Impacto no conflito e ajuda humanitária
Autoridades israelenses informaram que a restrição na ajuda e o fechamento da fronteira com o Egito foram decididos porque o Hamas atrasou a entrega dos corpos dos reféns mortos — até o momento, apenas quatro caixões foram entregues, contra pelo menos 23 reféns presumivelmente mortos e um desaparecido. Com cerca de 2,2 milhões de habitantes, a população de Gaza enfrenta escassez alimentar, reforçada pela paralisação nas entregas prometidas de suprimentos.
Enquanto as tropas israelenses se retiraram parcialmente das áreas urbanas após o cessar-fogo, o Hamas rapidamente reassumiu o controle das ruas. Um vídeo circulado mostra execuções públicas de sete homens na Cidade de Gaza, confirmadas como autênticas por uma fonte do grupo.

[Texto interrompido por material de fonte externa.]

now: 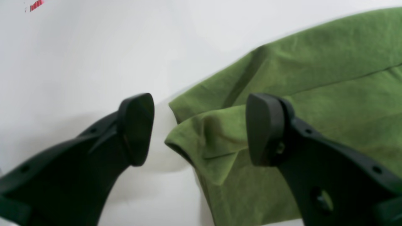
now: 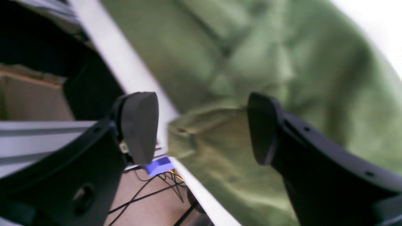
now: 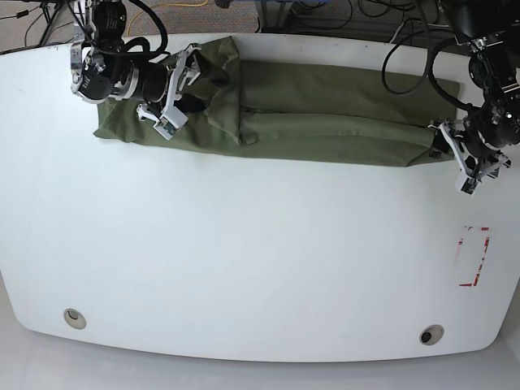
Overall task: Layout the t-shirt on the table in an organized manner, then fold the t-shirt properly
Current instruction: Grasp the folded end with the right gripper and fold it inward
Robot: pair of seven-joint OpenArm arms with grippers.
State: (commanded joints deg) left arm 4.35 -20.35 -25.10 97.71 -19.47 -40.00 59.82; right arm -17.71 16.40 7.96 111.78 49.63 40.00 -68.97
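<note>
Stretching across the white worktop, grommets and red tape nearer, the olive t-shirt lies along the far edge; both the left gripper and right gripper are spread apart. Cables trail over the floor beyond.

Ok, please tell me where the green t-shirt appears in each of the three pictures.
Left wrist: the t-shirt fills the right side and lower middle.
Right wrist: it runs from the upper left to the lower right.
Base: it lies across the top, wide from left to right.
Shared landmark: the white table, seen beside the cloth in all three.
</note>
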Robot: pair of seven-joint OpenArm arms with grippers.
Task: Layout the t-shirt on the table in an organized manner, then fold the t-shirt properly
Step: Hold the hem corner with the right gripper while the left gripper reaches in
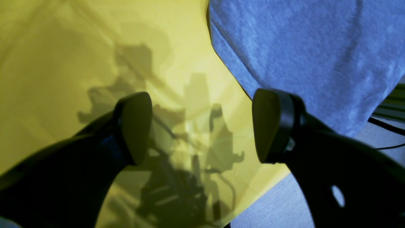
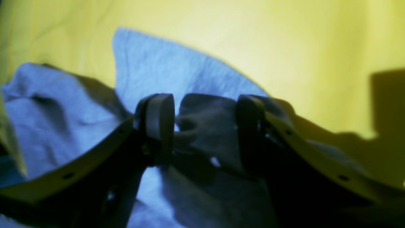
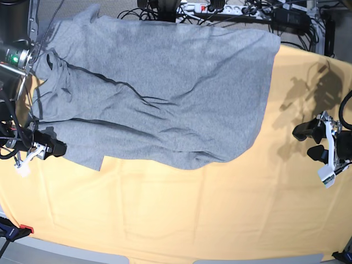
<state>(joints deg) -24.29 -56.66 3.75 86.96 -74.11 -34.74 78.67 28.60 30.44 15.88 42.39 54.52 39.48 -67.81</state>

Repercussões políticas e perspectivas futuras
O presidente Trump qualificou a situação como um “amanhecer histórico de um novo Oriente Médio” e deu sinal verde temporário para o Hamas manter ordem em Gaza, contrariando a posição do primeiro-ministro israelense Benjamin Netanyahu, que insiste que o conflito só terminará com o desarmamento do grupo. O Hamas, por sua vez, reforça sua presença com patrulhas e operações contra colaboradores, saqueadores e traficantes, e retoma a limpeza e reparos nas infraestruturas danificadas.
A cúpula realizada no Egito, co-organizada por Trump, não trouxe avanços substanciais para a criação de uma força militar internacional ou um novo governo em Gaza, e os restos de dezenas de reféns ainda permanecem no enclave.
O ambiente volátil e as diferenças fundamentais sobre o desarmamento do Hamas indicam que o acordo de cessar-fogo vigente enfrenta obstáculos significativos para evoluir a uma paz duradoura, com riscos contínuos à estabilidade regional e, por consequência, impactos indiretos nos mercados globais sensíveis a tensões geopolíticas.